- **WORK ITEM**
Provide the number of lines in the entries below containing "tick", with no further words.

Stored data entries:
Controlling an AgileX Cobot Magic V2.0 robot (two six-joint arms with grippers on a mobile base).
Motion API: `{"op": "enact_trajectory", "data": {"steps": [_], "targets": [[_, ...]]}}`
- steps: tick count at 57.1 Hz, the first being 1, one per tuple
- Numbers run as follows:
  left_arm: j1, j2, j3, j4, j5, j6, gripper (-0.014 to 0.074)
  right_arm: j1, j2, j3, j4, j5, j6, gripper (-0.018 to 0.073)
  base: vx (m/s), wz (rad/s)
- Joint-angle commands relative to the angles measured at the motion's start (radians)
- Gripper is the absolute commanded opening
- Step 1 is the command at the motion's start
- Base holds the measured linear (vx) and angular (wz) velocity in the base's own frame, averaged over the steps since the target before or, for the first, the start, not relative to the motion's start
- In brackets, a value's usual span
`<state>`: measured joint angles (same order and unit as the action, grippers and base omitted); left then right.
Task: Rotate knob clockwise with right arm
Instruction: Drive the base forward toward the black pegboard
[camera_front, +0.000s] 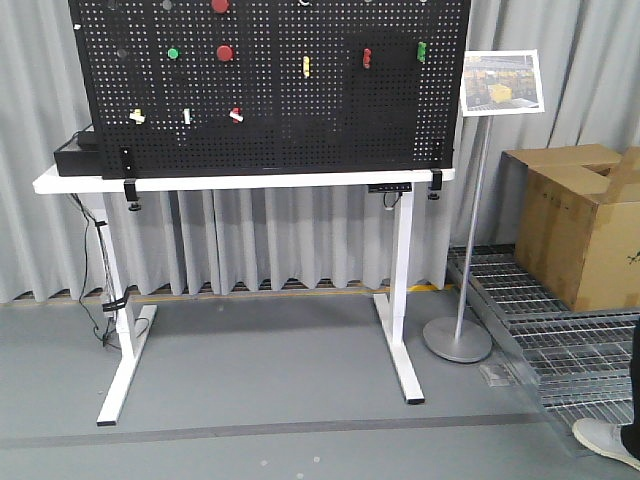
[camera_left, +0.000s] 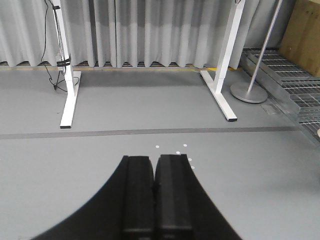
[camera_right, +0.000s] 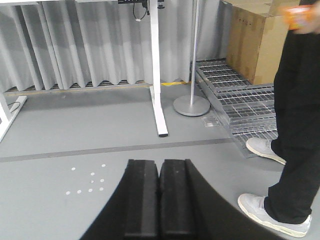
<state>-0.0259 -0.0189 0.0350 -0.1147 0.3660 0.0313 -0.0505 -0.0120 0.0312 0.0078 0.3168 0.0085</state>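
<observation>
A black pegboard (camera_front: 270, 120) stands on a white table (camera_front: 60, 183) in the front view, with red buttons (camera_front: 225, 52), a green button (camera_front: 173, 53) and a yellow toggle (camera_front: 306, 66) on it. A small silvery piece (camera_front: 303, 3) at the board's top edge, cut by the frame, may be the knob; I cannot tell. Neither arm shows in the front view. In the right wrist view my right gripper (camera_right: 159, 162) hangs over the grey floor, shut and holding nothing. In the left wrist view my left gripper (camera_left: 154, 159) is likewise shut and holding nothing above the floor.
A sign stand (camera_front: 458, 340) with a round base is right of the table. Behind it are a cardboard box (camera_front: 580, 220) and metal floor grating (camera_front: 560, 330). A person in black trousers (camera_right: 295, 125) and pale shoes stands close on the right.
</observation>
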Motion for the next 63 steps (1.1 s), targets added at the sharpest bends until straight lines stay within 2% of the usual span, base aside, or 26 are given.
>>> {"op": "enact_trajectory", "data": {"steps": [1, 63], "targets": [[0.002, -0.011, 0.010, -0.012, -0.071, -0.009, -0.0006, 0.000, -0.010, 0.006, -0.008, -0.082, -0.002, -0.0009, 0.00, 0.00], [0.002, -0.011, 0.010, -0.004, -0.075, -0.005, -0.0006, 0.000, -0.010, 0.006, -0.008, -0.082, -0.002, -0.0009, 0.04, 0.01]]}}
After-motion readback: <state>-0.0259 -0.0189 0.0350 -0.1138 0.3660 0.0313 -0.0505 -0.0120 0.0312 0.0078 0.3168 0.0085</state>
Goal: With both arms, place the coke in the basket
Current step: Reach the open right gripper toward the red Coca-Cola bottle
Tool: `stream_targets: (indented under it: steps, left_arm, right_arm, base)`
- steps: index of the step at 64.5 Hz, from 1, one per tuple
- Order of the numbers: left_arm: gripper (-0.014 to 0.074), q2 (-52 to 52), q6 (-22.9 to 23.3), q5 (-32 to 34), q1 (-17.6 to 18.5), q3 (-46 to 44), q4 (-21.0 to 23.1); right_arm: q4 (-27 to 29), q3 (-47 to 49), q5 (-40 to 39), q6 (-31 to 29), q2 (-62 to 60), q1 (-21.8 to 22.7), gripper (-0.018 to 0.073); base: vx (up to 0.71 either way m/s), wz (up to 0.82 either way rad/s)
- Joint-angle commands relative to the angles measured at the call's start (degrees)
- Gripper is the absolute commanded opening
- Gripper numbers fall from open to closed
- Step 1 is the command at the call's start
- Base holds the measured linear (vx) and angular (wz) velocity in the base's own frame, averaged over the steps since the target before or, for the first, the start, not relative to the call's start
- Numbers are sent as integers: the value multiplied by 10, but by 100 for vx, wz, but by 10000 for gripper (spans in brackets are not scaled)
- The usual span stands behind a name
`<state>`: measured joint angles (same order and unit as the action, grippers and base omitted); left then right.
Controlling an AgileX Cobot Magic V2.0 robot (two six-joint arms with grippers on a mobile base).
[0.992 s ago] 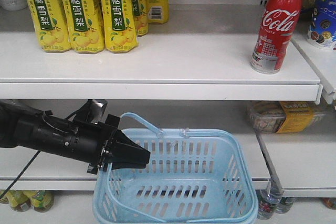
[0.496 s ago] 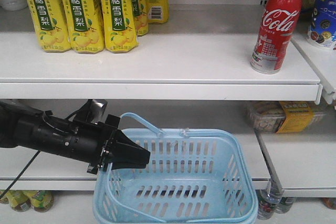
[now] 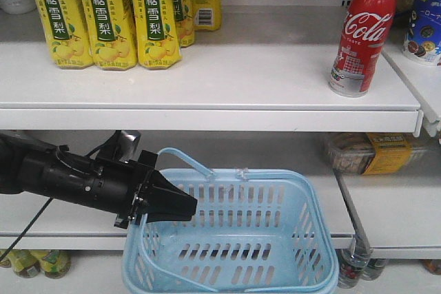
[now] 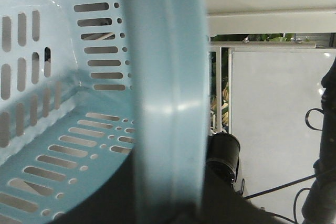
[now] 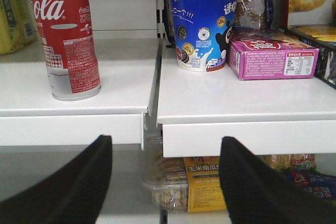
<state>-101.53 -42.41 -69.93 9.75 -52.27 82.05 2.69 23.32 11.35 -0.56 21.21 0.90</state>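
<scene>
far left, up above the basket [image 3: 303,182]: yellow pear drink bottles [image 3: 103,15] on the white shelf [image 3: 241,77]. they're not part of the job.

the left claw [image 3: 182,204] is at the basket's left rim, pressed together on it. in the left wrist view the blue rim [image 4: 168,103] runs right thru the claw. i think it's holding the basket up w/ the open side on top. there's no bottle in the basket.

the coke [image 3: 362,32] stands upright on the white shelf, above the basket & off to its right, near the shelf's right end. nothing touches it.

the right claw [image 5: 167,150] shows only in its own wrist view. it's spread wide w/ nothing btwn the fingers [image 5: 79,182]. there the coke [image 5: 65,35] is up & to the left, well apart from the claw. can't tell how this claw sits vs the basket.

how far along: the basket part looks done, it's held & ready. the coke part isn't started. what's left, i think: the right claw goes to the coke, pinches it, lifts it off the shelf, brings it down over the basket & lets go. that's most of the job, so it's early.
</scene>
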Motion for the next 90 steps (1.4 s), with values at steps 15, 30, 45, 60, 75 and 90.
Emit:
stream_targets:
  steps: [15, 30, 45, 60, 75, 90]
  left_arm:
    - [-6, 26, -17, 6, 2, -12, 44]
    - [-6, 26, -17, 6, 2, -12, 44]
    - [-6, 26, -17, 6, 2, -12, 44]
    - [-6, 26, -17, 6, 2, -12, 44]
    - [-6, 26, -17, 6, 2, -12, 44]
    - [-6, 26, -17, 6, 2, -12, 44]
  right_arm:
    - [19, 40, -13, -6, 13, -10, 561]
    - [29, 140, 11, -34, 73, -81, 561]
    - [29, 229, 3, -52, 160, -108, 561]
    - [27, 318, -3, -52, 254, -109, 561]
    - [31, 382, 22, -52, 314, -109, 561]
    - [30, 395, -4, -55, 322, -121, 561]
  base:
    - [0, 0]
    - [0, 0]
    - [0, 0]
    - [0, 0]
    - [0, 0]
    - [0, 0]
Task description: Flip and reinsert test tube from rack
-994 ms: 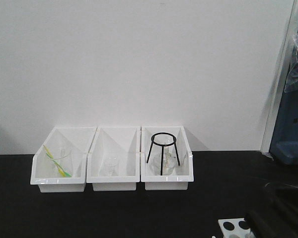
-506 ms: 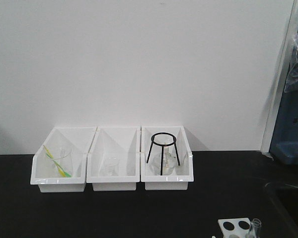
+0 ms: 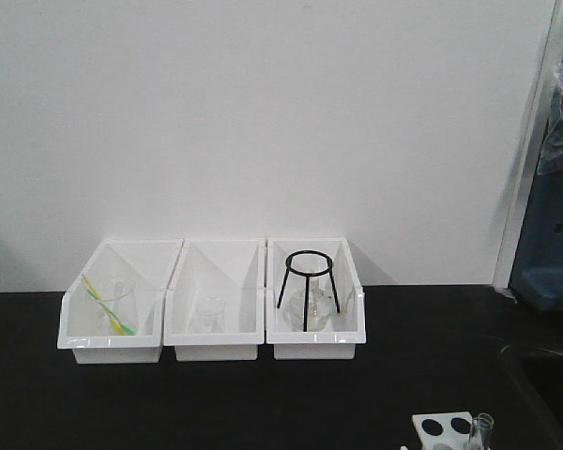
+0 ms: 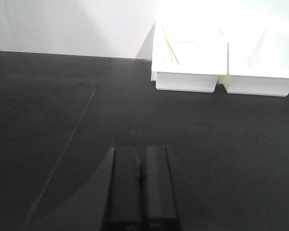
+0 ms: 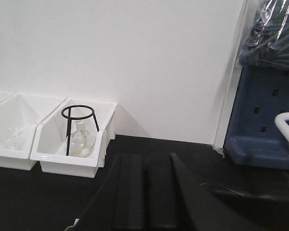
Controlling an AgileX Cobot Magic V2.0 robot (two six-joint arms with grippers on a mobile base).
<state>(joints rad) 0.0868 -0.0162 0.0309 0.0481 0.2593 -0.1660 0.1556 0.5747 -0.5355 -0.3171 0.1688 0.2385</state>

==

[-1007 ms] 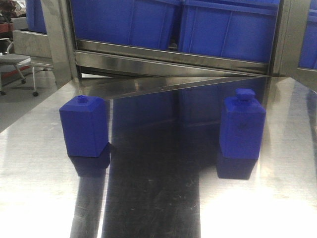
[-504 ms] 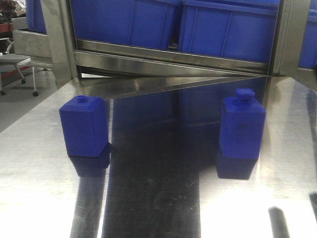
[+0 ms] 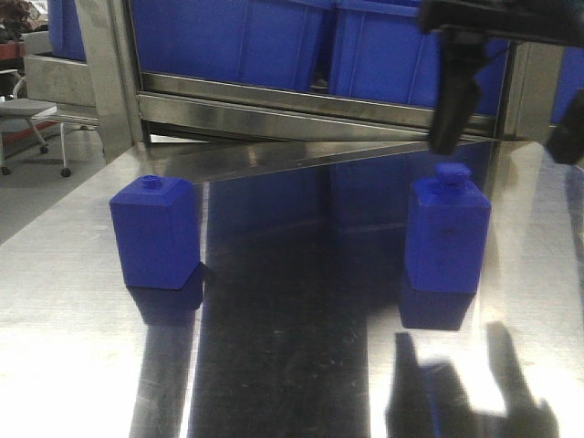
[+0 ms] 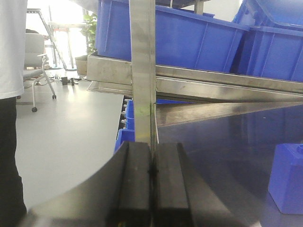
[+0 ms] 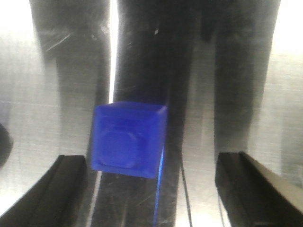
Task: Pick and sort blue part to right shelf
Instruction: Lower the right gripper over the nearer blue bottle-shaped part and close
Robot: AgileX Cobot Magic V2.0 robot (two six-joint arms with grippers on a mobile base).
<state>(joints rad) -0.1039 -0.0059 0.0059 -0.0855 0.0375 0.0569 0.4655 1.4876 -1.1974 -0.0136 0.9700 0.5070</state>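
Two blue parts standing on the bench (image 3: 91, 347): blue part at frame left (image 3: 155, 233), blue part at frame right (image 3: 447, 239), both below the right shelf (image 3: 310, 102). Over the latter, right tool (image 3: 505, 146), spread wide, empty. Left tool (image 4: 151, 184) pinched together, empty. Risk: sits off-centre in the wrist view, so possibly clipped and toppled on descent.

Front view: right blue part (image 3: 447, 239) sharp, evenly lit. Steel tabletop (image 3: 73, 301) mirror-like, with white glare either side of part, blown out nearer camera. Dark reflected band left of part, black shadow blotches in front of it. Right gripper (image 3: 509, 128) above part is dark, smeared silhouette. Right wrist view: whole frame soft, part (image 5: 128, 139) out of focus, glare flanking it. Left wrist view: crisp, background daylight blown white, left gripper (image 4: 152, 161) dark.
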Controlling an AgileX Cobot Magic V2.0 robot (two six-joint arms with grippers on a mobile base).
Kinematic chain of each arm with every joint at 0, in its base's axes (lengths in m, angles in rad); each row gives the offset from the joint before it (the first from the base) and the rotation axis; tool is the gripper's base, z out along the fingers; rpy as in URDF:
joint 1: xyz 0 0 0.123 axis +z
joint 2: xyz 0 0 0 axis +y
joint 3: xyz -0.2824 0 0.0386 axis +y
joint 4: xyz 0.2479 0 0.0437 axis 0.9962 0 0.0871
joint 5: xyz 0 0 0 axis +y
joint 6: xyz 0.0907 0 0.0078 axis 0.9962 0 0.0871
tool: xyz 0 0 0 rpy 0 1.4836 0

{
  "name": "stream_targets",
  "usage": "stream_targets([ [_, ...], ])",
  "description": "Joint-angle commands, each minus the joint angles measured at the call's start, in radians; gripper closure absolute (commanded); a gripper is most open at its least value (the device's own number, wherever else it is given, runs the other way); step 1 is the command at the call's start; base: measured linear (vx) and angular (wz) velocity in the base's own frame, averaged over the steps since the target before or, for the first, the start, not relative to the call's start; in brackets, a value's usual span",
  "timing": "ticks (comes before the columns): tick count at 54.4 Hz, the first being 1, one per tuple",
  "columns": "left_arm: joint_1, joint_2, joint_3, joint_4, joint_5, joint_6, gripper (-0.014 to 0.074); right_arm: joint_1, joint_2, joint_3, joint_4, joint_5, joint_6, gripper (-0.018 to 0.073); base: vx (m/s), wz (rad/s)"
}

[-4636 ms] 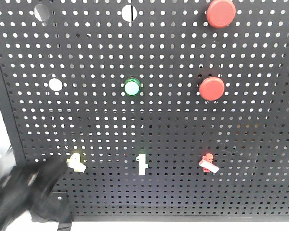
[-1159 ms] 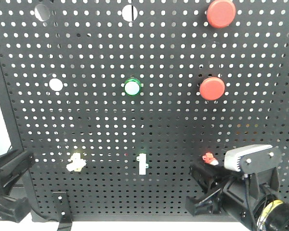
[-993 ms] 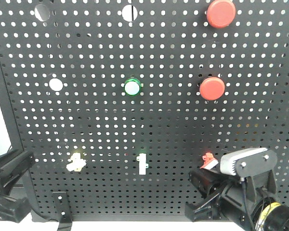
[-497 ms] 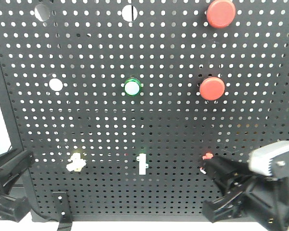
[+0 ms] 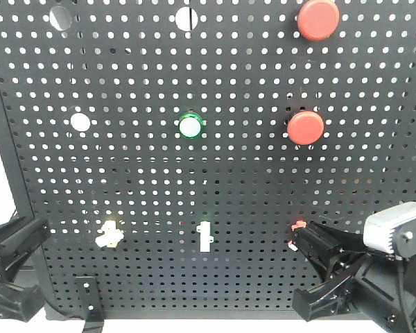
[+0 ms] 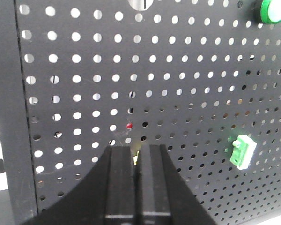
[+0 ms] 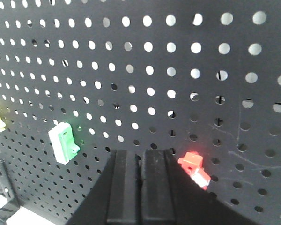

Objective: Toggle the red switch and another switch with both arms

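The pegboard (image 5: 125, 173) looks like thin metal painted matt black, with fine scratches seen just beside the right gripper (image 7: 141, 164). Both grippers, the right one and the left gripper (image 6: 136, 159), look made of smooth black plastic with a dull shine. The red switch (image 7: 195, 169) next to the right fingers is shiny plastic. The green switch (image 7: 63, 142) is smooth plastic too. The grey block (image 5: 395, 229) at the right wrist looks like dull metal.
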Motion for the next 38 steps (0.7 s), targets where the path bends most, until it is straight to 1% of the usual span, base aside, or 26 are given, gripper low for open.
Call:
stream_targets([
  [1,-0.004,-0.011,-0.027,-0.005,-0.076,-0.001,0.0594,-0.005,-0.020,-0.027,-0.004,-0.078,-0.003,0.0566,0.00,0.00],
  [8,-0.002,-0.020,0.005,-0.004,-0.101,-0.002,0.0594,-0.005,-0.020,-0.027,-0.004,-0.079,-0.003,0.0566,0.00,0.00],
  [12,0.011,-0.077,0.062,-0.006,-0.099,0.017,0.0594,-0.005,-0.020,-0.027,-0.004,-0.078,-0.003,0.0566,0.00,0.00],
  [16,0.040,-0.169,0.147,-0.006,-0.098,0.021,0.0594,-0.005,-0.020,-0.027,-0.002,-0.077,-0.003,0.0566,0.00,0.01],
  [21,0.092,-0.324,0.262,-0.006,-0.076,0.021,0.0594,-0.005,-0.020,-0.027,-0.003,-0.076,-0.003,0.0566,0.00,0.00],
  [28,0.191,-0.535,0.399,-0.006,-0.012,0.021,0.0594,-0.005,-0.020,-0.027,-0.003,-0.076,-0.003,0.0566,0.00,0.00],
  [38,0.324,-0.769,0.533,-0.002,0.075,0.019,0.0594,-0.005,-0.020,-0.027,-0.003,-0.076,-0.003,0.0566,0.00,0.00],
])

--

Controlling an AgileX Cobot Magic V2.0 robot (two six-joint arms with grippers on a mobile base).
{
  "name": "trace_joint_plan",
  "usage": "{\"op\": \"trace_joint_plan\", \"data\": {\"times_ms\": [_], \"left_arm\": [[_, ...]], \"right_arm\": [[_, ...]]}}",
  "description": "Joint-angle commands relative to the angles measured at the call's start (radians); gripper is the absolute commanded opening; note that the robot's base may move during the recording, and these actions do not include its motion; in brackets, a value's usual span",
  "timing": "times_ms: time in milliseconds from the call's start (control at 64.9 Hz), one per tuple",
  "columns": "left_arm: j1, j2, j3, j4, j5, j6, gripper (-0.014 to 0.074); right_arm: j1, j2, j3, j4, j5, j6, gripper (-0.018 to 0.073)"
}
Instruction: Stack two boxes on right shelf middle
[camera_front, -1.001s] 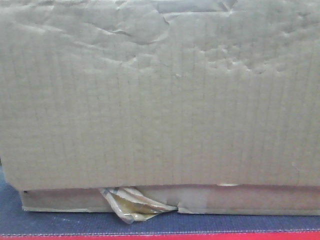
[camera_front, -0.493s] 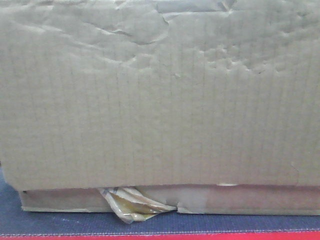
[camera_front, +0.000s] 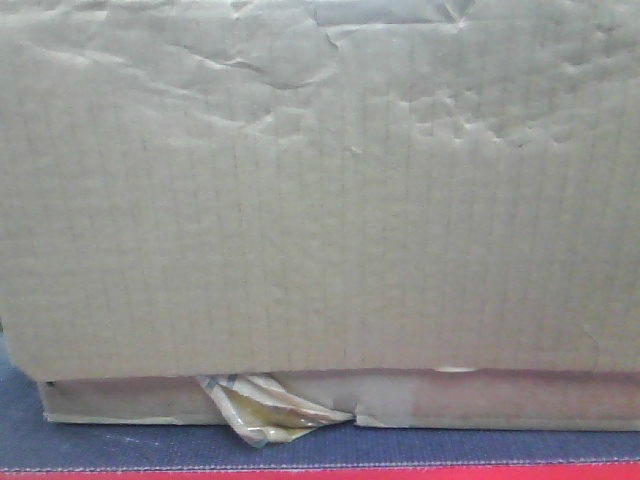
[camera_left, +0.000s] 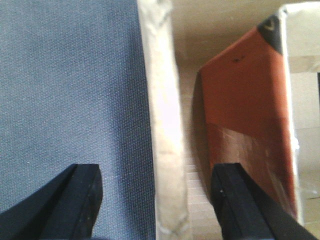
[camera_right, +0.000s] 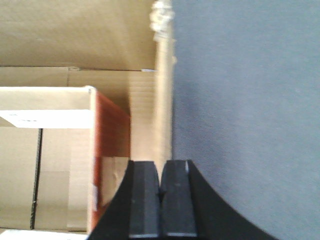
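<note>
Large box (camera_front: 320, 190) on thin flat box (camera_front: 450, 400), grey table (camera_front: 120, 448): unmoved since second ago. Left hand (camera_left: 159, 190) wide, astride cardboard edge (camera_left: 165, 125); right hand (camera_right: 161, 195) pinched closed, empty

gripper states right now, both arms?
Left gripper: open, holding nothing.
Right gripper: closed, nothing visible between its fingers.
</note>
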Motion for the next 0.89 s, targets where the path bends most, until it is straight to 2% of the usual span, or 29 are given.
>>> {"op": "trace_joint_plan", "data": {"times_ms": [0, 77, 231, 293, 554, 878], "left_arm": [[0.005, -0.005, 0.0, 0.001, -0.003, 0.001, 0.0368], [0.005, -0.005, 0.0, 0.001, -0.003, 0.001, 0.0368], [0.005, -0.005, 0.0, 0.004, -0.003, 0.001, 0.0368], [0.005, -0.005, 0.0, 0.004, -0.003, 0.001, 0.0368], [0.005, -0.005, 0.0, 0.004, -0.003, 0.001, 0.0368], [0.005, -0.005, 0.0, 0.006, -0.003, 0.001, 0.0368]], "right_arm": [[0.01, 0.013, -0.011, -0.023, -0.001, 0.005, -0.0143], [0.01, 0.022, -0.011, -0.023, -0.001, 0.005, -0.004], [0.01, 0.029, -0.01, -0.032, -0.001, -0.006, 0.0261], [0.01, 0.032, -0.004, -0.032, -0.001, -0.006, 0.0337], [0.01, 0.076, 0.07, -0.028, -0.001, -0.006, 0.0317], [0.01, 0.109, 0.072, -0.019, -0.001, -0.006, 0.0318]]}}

- **YOUR RESPONSE**
2